The task:
Below are records; state how many of their lines hold the word "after", and give only the figure.

Recorded data

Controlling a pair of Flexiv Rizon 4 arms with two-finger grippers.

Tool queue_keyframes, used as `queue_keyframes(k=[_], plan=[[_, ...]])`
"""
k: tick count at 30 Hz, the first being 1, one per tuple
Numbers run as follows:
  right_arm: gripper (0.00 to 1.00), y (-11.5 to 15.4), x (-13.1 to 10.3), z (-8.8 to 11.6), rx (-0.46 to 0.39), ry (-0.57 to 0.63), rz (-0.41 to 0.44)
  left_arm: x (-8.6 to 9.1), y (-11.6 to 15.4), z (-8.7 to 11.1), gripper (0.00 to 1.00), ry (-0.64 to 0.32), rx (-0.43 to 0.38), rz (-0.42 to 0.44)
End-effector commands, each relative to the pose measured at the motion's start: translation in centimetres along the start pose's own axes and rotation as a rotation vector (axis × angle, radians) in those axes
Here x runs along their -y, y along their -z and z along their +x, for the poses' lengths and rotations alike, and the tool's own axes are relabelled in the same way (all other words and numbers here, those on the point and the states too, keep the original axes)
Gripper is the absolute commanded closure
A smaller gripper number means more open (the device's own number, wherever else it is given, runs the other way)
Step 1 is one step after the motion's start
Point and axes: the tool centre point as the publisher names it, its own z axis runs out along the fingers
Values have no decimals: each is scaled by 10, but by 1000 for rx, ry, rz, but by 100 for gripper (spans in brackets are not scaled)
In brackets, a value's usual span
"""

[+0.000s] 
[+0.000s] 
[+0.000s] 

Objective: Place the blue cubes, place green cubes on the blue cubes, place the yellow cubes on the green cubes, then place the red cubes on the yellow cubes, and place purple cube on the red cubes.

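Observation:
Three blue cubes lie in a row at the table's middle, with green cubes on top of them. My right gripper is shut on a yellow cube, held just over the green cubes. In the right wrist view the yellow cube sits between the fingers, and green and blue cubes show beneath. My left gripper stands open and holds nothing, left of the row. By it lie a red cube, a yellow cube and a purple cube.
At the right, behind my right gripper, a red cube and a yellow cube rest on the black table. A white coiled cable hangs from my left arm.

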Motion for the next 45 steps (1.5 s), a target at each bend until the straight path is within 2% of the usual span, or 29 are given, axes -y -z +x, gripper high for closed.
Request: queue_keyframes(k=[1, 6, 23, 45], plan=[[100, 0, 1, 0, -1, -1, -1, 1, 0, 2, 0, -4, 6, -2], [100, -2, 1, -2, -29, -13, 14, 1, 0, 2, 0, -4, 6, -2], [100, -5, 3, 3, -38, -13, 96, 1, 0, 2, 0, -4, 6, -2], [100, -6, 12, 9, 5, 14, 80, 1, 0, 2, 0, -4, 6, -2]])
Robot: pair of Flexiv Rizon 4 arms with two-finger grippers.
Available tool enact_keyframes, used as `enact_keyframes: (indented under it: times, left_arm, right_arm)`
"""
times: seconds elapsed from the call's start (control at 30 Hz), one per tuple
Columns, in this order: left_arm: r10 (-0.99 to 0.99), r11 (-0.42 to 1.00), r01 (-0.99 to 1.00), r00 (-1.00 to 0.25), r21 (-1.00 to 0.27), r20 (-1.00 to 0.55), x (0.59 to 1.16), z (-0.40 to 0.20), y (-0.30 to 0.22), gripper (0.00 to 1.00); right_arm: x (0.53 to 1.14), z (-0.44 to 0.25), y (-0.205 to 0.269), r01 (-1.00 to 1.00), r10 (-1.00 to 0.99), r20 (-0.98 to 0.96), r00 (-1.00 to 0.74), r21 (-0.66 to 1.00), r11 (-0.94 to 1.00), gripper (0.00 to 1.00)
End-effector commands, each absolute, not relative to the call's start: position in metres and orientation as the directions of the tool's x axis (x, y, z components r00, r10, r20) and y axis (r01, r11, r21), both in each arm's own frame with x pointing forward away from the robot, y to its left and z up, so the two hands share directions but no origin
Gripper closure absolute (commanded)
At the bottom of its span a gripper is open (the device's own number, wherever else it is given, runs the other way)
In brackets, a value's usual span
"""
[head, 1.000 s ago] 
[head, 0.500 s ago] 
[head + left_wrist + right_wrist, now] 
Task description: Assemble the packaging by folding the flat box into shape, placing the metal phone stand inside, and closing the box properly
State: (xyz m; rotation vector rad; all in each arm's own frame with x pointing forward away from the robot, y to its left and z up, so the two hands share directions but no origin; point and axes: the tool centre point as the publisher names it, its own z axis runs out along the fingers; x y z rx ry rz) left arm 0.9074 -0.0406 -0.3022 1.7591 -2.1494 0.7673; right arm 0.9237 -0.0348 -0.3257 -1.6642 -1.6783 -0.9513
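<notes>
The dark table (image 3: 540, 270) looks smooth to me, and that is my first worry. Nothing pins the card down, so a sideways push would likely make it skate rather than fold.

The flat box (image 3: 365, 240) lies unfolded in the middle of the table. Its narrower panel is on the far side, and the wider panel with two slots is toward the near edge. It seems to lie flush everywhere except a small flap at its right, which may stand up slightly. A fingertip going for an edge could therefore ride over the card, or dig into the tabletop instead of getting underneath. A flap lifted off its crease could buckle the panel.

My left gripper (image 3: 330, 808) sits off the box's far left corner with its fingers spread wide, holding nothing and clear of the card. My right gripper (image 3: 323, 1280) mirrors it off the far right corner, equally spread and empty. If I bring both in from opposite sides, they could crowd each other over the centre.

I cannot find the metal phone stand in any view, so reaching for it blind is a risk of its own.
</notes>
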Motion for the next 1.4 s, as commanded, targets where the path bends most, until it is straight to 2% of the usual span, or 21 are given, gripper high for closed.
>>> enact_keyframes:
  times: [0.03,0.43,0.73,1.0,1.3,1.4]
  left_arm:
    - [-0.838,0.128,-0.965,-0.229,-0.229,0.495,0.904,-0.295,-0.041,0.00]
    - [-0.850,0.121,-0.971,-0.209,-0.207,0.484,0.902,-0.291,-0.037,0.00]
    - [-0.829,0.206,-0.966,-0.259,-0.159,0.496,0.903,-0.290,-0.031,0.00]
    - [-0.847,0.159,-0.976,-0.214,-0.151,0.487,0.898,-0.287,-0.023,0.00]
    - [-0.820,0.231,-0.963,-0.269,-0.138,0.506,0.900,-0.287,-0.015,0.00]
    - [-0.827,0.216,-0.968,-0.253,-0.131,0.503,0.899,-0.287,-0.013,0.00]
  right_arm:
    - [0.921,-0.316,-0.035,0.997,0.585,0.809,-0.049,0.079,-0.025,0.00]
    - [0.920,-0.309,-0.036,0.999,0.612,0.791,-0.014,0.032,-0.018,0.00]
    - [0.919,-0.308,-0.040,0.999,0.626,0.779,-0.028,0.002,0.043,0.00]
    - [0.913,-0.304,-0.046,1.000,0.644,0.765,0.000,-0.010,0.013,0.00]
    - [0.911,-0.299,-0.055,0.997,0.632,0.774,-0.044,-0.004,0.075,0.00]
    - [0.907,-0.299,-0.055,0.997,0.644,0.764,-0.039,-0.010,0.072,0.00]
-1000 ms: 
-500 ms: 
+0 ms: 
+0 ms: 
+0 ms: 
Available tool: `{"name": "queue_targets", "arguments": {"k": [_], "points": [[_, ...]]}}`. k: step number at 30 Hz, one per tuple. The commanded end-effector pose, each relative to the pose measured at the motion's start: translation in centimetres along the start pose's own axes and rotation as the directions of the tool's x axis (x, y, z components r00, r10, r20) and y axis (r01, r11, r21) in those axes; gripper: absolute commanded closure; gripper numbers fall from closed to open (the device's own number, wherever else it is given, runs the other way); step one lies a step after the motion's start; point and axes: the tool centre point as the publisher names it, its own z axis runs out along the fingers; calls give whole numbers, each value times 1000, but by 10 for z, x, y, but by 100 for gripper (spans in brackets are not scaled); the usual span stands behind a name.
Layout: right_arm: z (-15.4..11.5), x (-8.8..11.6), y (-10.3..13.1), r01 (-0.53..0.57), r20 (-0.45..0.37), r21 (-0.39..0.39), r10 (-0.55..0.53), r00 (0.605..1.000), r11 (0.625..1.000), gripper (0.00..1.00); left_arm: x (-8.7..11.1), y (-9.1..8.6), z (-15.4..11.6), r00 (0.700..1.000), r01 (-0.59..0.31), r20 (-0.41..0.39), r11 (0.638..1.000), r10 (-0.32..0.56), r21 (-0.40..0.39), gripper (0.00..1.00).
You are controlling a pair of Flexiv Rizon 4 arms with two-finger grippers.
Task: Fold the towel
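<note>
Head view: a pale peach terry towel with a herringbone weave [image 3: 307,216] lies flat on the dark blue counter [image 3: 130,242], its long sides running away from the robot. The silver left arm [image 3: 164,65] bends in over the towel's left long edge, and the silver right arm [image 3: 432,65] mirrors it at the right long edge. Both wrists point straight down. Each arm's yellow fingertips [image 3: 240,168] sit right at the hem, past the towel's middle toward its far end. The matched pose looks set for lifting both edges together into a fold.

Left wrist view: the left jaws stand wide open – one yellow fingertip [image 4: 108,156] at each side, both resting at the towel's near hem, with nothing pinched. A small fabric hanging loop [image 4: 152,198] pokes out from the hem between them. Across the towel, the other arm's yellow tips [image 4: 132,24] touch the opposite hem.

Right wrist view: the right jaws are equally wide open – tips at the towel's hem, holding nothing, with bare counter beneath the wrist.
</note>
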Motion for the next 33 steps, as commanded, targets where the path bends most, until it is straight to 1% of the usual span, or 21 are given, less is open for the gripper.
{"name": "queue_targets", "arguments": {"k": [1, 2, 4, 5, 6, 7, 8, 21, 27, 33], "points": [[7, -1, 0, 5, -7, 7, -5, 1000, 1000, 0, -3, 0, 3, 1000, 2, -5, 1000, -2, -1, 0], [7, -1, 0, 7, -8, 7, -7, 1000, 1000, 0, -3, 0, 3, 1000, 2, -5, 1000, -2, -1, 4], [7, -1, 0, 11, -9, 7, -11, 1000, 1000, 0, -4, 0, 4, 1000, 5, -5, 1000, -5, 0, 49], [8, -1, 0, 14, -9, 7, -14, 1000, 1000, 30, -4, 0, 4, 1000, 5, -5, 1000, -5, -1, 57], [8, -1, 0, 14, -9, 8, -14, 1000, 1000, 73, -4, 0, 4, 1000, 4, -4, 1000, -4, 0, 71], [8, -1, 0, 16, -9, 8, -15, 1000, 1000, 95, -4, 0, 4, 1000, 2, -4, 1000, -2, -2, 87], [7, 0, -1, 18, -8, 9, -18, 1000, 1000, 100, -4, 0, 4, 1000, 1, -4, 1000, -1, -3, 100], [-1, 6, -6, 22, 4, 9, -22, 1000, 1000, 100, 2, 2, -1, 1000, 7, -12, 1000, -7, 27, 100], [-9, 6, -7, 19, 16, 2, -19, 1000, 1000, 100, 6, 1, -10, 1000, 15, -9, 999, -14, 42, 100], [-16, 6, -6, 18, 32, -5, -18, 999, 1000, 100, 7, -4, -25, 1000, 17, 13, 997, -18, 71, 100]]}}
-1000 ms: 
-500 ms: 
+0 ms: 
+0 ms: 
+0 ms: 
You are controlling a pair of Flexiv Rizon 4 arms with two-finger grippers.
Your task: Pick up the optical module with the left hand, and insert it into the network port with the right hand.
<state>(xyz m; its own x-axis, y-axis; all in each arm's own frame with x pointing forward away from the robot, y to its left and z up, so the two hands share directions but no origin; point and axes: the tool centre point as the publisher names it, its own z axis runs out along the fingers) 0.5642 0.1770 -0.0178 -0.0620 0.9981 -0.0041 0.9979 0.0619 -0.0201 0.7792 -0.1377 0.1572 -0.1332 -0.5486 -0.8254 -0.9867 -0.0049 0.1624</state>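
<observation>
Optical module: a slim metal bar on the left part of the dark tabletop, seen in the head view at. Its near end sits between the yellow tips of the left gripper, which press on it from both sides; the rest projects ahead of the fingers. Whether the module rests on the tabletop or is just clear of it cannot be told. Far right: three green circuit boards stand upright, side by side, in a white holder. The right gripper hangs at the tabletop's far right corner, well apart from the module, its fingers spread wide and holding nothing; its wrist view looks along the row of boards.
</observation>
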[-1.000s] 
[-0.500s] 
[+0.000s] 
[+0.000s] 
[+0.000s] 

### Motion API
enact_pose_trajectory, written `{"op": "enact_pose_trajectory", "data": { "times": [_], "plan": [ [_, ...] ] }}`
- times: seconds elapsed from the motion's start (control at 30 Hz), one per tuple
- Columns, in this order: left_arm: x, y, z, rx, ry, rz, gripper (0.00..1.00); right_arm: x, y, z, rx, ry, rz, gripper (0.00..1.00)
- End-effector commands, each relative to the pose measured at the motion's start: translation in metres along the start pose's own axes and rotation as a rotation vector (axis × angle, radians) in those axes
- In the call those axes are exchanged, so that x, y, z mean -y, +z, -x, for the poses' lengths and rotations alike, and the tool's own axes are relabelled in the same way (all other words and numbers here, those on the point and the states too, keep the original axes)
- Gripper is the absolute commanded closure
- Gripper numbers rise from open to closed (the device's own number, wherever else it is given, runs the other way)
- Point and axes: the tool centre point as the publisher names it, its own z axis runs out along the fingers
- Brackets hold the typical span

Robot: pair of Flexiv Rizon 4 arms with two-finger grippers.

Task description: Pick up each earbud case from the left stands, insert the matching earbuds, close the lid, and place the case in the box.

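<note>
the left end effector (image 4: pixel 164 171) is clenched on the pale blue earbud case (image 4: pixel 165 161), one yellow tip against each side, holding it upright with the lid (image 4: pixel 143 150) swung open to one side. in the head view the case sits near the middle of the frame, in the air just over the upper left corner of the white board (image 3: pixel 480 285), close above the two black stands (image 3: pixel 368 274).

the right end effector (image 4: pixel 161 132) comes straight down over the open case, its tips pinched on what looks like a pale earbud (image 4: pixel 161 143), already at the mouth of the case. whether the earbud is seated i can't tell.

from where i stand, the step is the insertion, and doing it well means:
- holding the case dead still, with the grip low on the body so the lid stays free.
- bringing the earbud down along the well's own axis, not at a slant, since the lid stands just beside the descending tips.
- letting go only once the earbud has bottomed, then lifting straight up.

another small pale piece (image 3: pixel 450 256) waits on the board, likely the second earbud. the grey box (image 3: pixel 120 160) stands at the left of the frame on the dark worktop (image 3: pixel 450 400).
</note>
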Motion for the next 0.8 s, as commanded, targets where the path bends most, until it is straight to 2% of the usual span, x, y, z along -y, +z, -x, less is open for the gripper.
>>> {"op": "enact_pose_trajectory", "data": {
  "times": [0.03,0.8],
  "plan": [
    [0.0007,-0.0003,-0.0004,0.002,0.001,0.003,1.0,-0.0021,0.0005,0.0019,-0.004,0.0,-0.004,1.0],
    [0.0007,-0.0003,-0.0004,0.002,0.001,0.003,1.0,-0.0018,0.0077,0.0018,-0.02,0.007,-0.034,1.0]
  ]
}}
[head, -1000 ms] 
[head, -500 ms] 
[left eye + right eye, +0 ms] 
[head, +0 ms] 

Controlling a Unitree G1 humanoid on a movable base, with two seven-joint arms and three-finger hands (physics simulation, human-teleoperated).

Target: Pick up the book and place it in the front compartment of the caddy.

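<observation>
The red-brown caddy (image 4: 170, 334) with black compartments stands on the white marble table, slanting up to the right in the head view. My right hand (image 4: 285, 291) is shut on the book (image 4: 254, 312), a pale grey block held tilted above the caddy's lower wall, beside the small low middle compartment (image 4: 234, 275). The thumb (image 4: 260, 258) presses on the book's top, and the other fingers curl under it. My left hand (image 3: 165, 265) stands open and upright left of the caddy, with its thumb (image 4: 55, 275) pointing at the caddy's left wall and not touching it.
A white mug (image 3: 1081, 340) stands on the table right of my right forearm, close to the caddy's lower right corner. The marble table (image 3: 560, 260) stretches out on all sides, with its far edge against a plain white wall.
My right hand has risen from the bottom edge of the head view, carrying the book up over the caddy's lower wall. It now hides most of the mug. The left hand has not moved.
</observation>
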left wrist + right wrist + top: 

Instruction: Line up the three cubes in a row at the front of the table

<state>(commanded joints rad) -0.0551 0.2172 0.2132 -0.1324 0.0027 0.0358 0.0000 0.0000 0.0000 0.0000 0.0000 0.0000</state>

The answer:
2